WHAT TO WORK ON: Find the lines holding the string "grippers" in the data, then copy all of them.
= Beginning of Section =
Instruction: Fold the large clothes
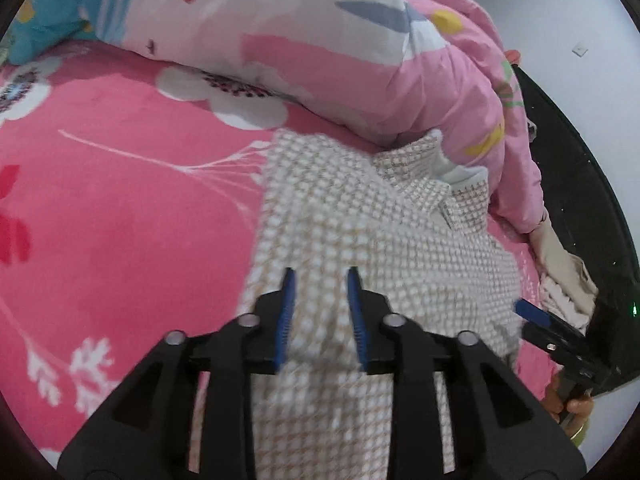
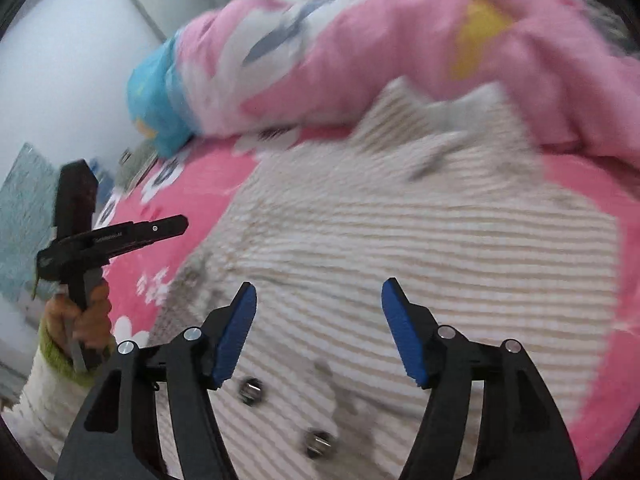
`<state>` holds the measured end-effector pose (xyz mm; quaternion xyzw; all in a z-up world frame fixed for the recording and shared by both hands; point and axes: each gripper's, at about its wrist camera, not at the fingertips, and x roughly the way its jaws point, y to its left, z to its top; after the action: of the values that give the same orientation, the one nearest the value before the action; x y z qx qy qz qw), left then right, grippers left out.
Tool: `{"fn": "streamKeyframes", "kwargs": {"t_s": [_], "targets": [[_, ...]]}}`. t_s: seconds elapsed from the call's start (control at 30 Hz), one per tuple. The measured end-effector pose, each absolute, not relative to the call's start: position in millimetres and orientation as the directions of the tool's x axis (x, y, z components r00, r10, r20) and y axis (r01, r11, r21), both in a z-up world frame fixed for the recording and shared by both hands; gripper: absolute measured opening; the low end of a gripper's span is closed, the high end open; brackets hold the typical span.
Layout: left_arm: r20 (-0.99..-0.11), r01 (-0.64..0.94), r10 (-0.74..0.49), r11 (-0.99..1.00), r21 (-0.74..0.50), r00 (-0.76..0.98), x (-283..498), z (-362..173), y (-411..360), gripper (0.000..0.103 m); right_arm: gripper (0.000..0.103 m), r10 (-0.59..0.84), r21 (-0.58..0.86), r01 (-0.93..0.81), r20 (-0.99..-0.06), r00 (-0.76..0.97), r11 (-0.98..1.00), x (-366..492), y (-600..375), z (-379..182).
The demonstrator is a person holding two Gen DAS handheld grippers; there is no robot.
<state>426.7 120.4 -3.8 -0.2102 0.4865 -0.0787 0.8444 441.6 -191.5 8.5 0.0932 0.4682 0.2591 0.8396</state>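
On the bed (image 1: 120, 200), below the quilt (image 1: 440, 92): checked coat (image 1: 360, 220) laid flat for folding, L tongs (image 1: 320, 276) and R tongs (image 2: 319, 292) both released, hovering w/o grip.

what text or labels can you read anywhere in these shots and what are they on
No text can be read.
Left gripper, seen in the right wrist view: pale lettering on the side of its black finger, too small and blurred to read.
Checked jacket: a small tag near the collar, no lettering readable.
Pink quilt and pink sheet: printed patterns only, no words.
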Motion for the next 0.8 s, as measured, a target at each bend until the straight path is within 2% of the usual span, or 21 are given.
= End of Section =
RESPONSE TO THE EXERCISE:
`<state>` holds the measured end-effector pose (xyz mm; quaternion xyzw; all in a z-up world frame fixed for the recording and shared by both hands; point and axes: each gripper's, at about its wrist camera, not at the fingertips, and x roughly the way its jaws point, y to its left, z to its top; after the action: of the values that give the same orientation, the one nearest the value before the action; x y z qx qy qz qw), left then right, grippers left out.
The demonstrator is a person holding two Gen DAS handheld grippers; there is no robot.

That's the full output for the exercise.